Continuity between introversion and extroversion is one of the most widely accepted of the personality criteria we fit into. Introverted people usually draw energy from loneliness and like to think things over before acting. In contrast, extroverts are empowered by the outside world and socialization acts as a catalyst for their action. Although the results of the study were mixed, the introverts generally had high levels of fluid and crystallized intelligence. In a study exploring work performance (Furnham et al., 2004), intuition managers scored significantly higher on intelligence tests than their extrinsic counterparts. The consensus explanation is that extroverts gain more traction and succeed by relying on the verbal ability to turn socialization into a less anxious and rewarding process. In turn, interfaces tend to be less outgoing because they rely on their smartphones to succeed. As individuals mature (and have fewer friends and family members) it is not surprising that they become more introverted.

Negative work behaviors

Many intelligent people believe that they are highly competent and have plenty of positive self-esteem. In turn, these individuals consider themselves highly desirable to employers because of their unique abilities and qualifications. Unfortunately, high intelligence perceptions can be detrimental, fostering contempt for employers when the employee feels that the company has not recognized their sophisticated intelligence and extraordinary ability. The disconnect between personal and company impressions leads smart people to believe that they are highly qualified (Liu et al., 2015). When awareness of overqualification is raised, individuals are less productive at work and are more prone to deceptive behaviors and distractions as they feel demeaned by their employers. What does that mean? Employers should do everything possible to listen to employee perceptions and appoint a test for personal self-awareness.

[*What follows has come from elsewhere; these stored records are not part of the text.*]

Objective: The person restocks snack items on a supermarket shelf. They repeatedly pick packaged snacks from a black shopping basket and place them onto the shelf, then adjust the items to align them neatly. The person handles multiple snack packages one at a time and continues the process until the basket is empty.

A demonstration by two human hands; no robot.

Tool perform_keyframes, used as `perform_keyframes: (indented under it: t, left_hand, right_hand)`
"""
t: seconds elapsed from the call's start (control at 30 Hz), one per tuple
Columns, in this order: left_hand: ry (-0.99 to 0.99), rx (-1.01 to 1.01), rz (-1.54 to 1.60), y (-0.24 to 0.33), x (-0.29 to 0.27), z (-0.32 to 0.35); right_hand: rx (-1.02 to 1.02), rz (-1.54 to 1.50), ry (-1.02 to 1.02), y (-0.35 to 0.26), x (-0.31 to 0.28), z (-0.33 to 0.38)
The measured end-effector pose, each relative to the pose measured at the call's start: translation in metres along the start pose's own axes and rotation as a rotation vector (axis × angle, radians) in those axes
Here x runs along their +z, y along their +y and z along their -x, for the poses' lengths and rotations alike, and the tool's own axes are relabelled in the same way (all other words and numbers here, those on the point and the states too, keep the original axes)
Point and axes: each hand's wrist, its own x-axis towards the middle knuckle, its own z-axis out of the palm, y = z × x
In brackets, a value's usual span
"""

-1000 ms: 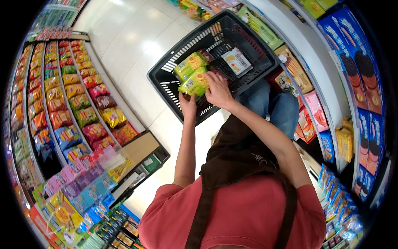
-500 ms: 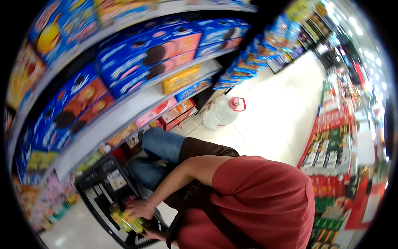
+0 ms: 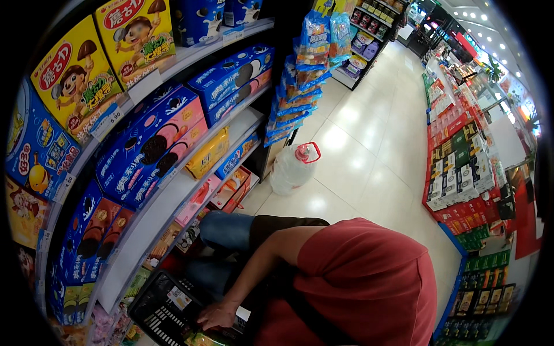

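A black shopping basket point(image 3: 154, 288) stands on the floor by the lower shelves, at the lower left. My right hand point(image 3: 219, 315) reaches over it, fingers stretched out and apart. Just below those fingers, a yellow-green package point(image 3: 205, 339) lies partly cut off by the lower edge; whether the fingertips touch it I cannot tell. A pale label point(image 3: 179, 297) shows inside the basket. Beside my right wrist is a small white rectangle point(image 3: 243, 313) whose kind is unclear. My left hand is not in view.
Shelves on the left carry blue cookie boxes point(image 3: 153, 141) and yellow snack boxes point(image 3: 75, 86). Hanging blue snack bags point(image 3: 300, 81) line the shelf end. A large clear water jug point(image 3: 293, 170) with a red handle stands on the tiled floor point(image 3: 369, 150). Stacked boxes point(image 3: 461, 179) border the aisle's right.
The basket and my right hand sit lower in the picture. My right hand, which was on the yellow-green package, now shows above it with fingers apart. My left hand has left the view.
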Motion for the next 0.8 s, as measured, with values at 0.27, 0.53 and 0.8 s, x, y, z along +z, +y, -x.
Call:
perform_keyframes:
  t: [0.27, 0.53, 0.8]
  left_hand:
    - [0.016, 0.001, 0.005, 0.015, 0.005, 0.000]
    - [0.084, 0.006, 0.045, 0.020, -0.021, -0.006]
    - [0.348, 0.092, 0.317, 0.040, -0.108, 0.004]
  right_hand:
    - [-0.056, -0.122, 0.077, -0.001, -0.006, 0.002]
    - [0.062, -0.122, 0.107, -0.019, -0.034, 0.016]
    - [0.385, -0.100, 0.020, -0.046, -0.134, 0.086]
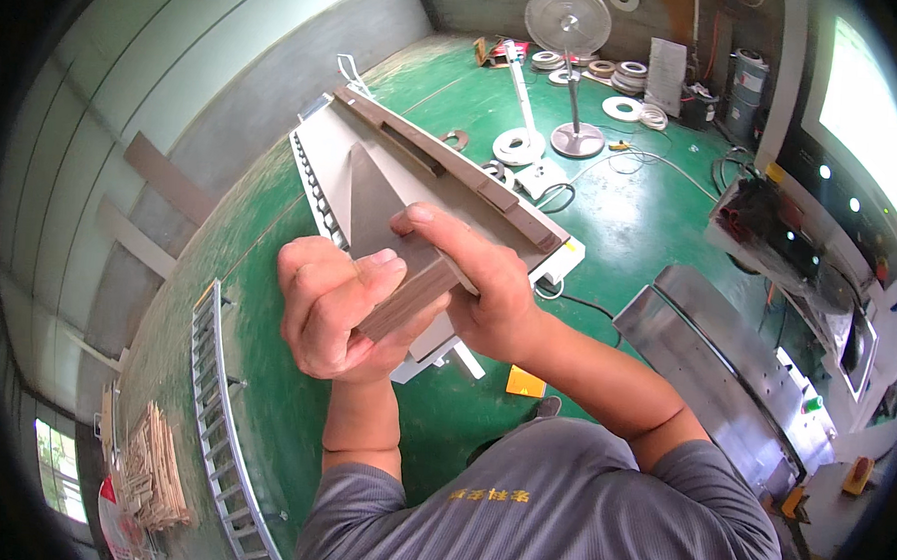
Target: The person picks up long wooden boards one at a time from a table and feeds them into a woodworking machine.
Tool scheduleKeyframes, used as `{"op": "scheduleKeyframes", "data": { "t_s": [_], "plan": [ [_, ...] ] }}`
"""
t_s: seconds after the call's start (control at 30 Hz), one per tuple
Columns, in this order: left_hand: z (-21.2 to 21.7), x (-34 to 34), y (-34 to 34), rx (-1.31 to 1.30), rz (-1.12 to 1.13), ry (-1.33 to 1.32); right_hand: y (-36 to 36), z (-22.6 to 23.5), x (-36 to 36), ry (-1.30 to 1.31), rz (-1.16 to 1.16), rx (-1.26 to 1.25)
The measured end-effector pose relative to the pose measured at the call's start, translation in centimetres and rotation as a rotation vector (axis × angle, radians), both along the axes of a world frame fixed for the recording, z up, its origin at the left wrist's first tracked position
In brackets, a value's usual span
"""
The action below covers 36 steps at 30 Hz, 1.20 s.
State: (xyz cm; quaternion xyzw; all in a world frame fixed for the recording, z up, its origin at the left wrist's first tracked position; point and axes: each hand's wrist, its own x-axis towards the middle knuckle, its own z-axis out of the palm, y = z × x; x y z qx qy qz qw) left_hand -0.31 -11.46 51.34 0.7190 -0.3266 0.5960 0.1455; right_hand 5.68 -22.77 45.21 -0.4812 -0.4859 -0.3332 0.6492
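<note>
A narrow brown-grey wood-grain board (374,199) is held up in front of me, its near end close and its far end pointing away. My left hand (332,305) grips the near left corner with fingers curled and thumb laid along the edge. On the near right side, my right hand (493,287) is closed on the board, its index finger bent over the top face. Below and beyond the board stretches a long pale worktable (461,219) with a row of rollers along its left side. Strips of brown board (424,144) lie along the table's far right side.
A metal roller rail (217,425) stands on the green floor at left. To the right is a silver metal machine housing (710,357). Farther off are a standing fan (568,25), rolls of edging (628,76) and loose cables (664,169). Stacked wood strips (155,467) sit lower left.
</note>
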Motion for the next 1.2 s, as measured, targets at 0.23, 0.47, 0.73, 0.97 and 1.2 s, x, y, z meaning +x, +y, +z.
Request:
{"op": "scheduleKeyframes", "data": {
  "t_s": [0.23, 0.47, 0.73, 0.97, 1.2],
  "plan": [
    [-1.9, 1.9, -0.8, -0.005, -0.057, -0.008, -3.1, 1.8, -2.1, 0.336, -0.064, -0.199],
    [-2.5, 3.6, -1.8, -0.001, -0.139, -0.008, -3.5, -2.4, 1.3, 0.057, -0.109, -0.128],
    [-5.5, 4.7, -2.5, -0.129, -0.658, 0.218, -7.1, -3.3, -2.0, 0.465, -0.015, 0.110],
    [-21.3, 20.9, 7.7, -1.623, -0.251, 0.562, -25.0, -11.9, -10.5, 0.233, -0.363, 0.371],
    [-43.1, 29.5, 8.9, -1.385, -0.712, 1.678, -35.5, -21.2, -24.6, 0.700, -1.501, 0.713]
  ]
}}
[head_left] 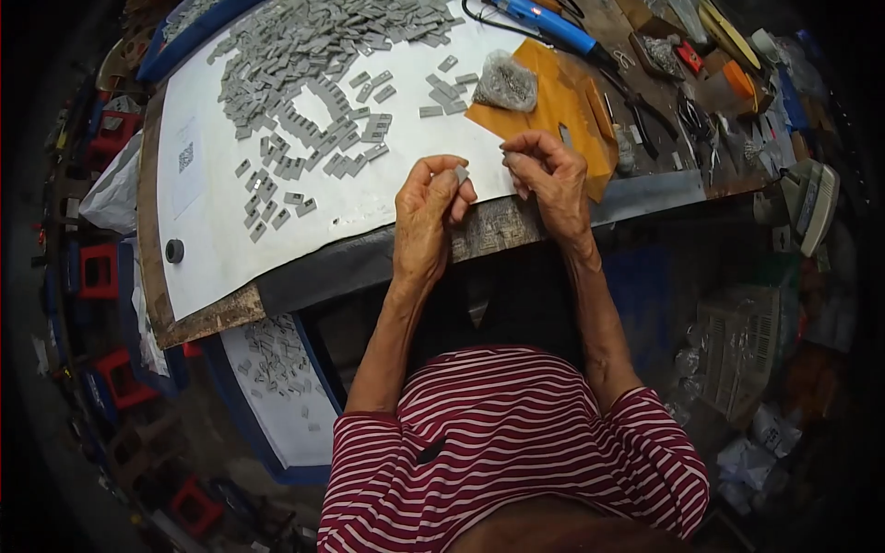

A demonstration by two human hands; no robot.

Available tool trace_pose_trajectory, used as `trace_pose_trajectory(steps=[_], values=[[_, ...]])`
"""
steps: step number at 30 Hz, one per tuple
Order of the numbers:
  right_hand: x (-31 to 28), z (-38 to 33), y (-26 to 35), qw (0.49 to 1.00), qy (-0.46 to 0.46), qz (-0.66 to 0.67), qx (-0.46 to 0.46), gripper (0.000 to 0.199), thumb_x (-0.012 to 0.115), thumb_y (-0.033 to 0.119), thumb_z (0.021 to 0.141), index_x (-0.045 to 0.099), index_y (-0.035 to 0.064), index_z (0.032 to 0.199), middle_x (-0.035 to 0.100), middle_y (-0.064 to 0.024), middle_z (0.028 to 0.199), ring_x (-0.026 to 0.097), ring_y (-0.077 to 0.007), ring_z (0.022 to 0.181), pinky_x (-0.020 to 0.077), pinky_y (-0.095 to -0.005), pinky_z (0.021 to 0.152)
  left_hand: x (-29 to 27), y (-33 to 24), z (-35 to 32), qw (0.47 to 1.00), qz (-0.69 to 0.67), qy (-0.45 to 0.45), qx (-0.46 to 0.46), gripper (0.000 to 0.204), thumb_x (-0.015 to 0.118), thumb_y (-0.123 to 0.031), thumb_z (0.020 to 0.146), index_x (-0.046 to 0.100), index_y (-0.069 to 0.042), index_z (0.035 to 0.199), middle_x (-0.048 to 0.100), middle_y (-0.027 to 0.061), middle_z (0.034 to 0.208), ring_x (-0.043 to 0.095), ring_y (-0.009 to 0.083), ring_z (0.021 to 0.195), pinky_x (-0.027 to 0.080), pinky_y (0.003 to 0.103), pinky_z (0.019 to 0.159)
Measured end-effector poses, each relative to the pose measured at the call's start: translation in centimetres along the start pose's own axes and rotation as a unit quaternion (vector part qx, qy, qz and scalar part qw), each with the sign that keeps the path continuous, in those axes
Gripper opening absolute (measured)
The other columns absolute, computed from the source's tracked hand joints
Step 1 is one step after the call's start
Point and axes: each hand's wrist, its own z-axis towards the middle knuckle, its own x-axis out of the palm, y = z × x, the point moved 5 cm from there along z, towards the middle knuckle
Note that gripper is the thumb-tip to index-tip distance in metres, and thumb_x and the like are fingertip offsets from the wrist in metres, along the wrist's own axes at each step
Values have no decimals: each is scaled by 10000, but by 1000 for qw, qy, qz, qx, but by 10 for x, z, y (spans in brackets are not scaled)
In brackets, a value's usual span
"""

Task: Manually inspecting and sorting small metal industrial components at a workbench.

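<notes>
Above the table's front edge, my left hand (430,210) pinches a small flat grey piece (462,173) between thumb and fingertips. Just to its right is my right hand (551,181), its thumb and fingers closed together; whatever is between them is too small to make out. The two hands are apart. Beyond them, a big heap of similar grey pieces (304,51) covers the back of the white sheet (369,217). Several pieces (267,198) lie spread out in front of the heap, and a smaller group (446,94) sits nearer the right hand.
A clear bag of tiny parts (506,83) rests on an orange-brown envelope (590,138) at the right. Behind are a blue tool (553,23) and dark-handled pliers (641,115). A black ring (174,250) sits at the left. Below the table is a blue-rimmed tray (318,473) holding pieces.
</notes>
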Motion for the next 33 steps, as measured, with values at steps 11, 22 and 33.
trace_pose_trajectory(steps=[11,22,33], values=[[17,4,-7,999,48,11,20,138,546,27,796,569,-43,913,568,-28,706,470,-44,548,364,-172,481,-9,15,10,999,34,14,25,214,448,-104,900,406,27,1064,577,109,778,513,100,600,414,204,548],[18,0,-23,997,61,31,41,121,551,10,762,579,-38,870,543,1,639,458,-28,506,360,-152,452,-10,22,7,1000,11,9,-1,198,473,-96,897,405,37,1027,587,150,759,569,151,578,469,221,521],[16,-3,-25,996,68,31,42,124,547,10,760,585,-42,866,540,-3,631,454,-32,500,358,-156,445,-12,23,5,1000,8,16,-7,243,491,-133,893,436,49,1044,593,135,774,555,133,583,445,220,539]])
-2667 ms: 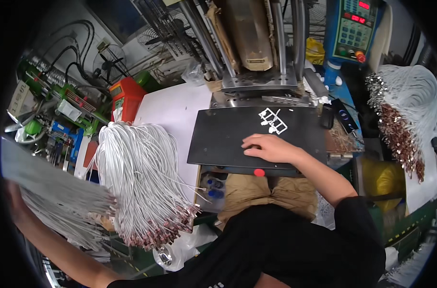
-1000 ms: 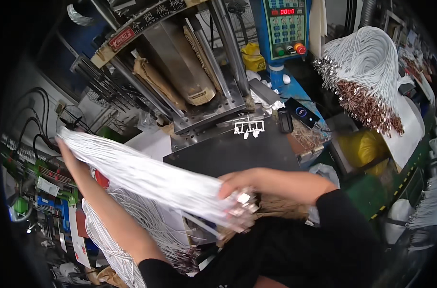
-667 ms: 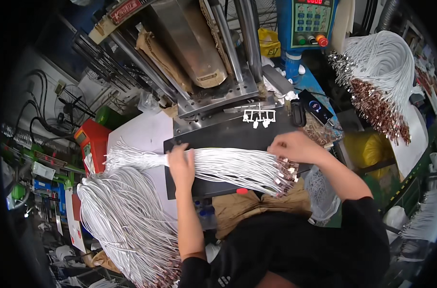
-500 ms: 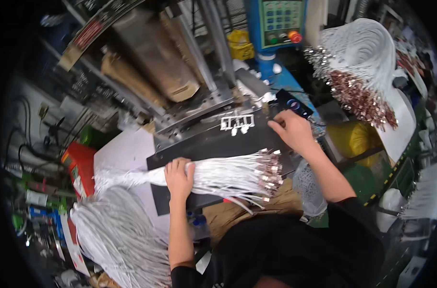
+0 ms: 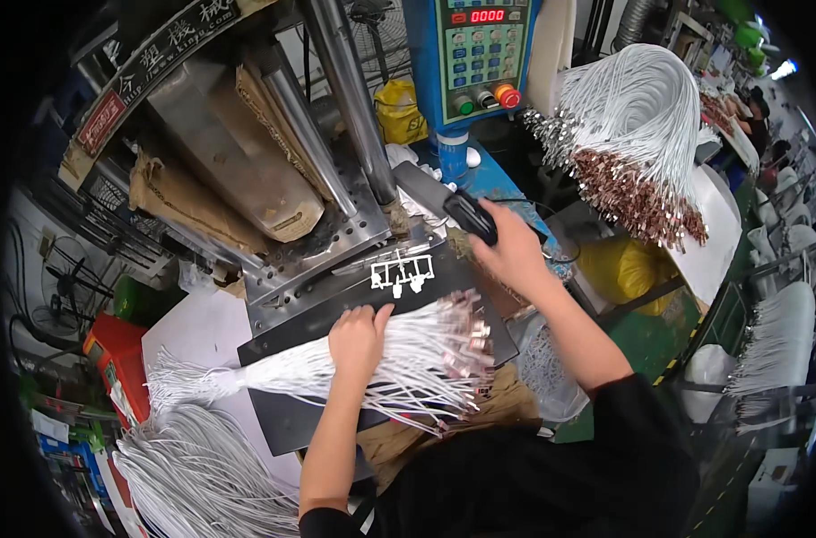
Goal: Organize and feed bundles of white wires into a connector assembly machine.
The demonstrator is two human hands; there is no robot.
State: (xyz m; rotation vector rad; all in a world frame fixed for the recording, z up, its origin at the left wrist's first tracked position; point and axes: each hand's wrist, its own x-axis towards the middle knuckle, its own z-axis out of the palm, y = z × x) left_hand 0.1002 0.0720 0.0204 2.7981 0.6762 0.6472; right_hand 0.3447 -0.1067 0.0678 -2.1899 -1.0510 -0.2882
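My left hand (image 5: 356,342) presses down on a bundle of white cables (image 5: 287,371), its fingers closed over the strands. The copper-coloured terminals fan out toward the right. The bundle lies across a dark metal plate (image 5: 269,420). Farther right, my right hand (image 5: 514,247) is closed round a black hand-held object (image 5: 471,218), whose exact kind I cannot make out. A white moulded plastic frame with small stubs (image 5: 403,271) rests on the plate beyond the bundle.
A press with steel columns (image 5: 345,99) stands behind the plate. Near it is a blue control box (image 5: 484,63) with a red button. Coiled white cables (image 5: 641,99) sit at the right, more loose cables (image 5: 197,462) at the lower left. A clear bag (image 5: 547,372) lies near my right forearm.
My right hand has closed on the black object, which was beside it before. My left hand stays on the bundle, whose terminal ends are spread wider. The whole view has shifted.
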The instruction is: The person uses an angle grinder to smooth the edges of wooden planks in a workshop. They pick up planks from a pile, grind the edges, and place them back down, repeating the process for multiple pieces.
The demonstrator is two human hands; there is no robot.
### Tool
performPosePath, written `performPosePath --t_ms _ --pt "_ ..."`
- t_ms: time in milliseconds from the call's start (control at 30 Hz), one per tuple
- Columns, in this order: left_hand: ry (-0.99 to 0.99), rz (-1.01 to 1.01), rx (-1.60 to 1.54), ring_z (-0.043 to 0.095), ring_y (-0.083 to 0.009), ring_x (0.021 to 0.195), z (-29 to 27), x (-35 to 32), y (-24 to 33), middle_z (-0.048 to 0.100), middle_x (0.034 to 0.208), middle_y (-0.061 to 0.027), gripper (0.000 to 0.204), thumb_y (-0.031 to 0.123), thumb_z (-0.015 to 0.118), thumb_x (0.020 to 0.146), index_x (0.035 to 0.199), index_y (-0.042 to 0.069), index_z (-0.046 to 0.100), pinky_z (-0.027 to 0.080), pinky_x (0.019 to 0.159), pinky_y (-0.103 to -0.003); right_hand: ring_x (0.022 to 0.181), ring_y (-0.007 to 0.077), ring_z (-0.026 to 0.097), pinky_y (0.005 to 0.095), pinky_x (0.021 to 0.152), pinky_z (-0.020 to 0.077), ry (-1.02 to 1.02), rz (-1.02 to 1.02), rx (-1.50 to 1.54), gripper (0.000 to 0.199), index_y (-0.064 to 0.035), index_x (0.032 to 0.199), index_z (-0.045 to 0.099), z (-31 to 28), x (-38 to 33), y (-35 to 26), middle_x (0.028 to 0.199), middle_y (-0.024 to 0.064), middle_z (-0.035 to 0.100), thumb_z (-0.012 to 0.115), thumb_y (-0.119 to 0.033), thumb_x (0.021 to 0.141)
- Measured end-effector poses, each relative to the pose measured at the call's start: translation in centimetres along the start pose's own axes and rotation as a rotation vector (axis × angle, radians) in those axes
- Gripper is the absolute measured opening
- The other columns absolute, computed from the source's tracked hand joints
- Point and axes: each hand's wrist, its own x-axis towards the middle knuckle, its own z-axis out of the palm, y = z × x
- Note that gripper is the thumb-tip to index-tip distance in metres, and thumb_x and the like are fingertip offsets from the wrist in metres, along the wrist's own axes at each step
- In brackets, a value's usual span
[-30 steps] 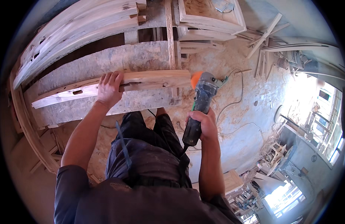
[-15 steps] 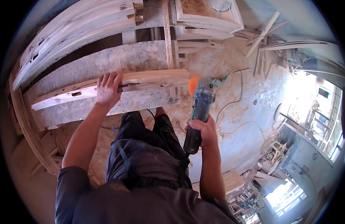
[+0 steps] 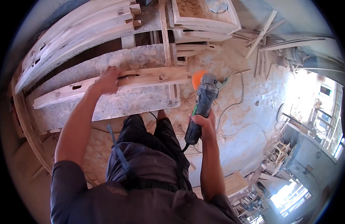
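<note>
A long pale wooden rail (image 3: 150,77) with a slot, a dark crack and a knot lies across a dusty workbench (image 3: 142,99). My left hand (image 3: 107,80) grips it near its middle, fingers curled over the far edge and slightly blurred. In my right hand (image 3: 205,125) is a dark angle grinder (image 3: 204,98), held by its body with the head pointing away from me. Its orange disc (image 3: 198,78) stands a little apart from the rail's right end. The grinder's cord hangs from the handle end toward my waist.
Shaped wooden boards (image 3: 79,33) lie stacked beyond the bench on the left. A narrow strip (image 3: 165,37) crosses the bench top. Wooden frames (image 3: 206,24) stand at the far right of it. Cables (image 3: 232,106) trail over the sawdust-covered floor, and scrap wood (image 3: 280,155) is piled at right.
The grinder has moved slightly right and away from the rail's end. My left hand has shifted its hold, and the rail has turned a little, showing more of its knotted face.
</note>
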Motion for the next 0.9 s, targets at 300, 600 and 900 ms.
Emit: performPosePath --t_ms 300,600,900 --pt "-0.148 -0.062 -0.041 0.046 -0.0404 0.134 -1.0 1.1 -0.3 0.054 0.134 -0.0181 0.087 0.005 0.089 0.054 0.135 0.002 0.055 0.042 0.114 -0.048 0.07 0.0208 0.068 0.0359 0.068 0.0568 -0.074 -0.016 -0.126 0.054 -0.0009 0.119 0.056 -1.1 3.2 0.1 0.085 0.009 0.066 0.078 -0.007 0.07" --pt "-0.111 -0.076 -0.039 0.045 -0.0406 0.136 -1.2 0.7 0.5 0.055 0.134 -0.0179 0.087 0.003 0.087 0.055 0.135 0.003 0.056 0.04 0.117 -0.048 0.073 0.0197 0.068 0.0352 0.071 0.0571 -0.131 -0.002 -0.21 0.059 -0.0003 0.121 0.057 -2.3 4.4 -0.9 0.088 0.0086 0.068 0.079 -0.007 0.067" --pt "-0.137 -0.119 -0.033 0.045 -0.0405 0.134 -1.0 0.9 0.7 0.054 0.133 -0.0174 0.086 0.001 0.086 0.054 0.135 0.004 0.056 0.038 0.117 -0.05 0.073 0.0207 0.068 0.0362 0.07 0.0574 -0.179 -0.03 -0.298 0.061 -0.0001 0.121 0.057 -2.8 5.5 -1.6 0.089 0.0102 0.068 0.078 -0.011 0.065"
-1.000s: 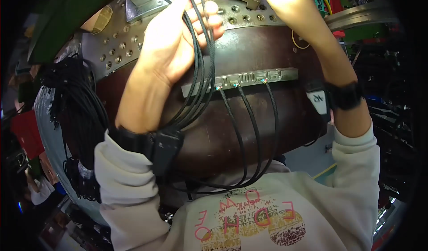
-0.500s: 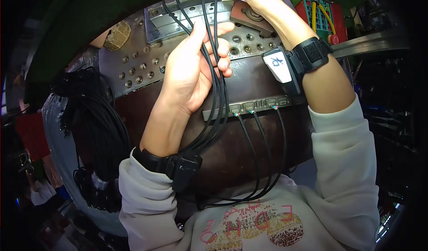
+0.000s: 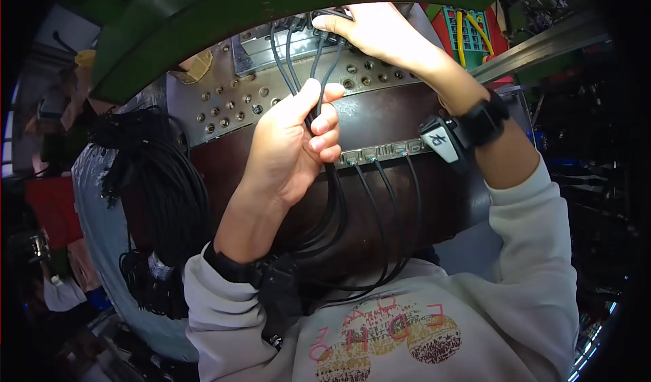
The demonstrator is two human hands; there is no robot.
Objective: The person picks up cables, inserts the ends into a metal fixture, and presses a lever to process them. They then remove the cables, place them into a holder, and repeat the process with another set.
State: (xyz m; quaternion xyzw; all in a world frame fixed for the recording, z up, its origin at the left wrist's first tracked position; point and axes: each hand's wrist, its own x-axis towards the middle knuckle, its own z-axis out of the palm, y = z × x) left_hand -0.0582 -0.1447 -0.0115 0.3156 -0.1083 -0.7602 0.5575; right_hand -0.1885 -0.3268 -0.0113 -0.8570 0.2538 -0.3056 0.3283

The wise may not always fit the best.

Irrational perfection

Many of us try to have exceptional work performance, which is usually a good thing for companies and individuals. Unfortunately, the goal of excellence gets out of hand when the person performs Perfectionist concerns Dictates a self-consistent and firm demand to be perfect in every possible situation (Stoeber & Otto, 2006), an explanation that is close to the definition of a talented person. To make matters worse, people with a vision of extreme perfectionism often have heavy self-doubt, fear of mistakes, and experience very negative emotions (such as depression) when things do not go as planned. There is a silver lining though; Self-control and self-management traits that can mediate perfectionist concerns are less common in talented individuals than their less-achieving counterparts (Striker et al., 2020). Perfection is not the main attribute of genius, along with the less lethal belief that perfection is a goal and not an irreversible necessity.

The wise purpose

Is there hope for a highly qualified and exceptionally intelligent person at work? Of course, there is. Being smart has decisive benefits in the workplace. Those who score higher on the IQ and levels of emotional intelligence have a better ability to delay satisfaction, have lower performance anxiety and develop better humor than their low-scoring counterparts. Wise people are more involved (think collective work) and help when another person needs help. Bottom line: An organization should test for features and characteristics that are most closely related to its organizational philosophy. Over-reliance on intelligence and understanding of experience can often be an appointment mistake that the organization will soon regret.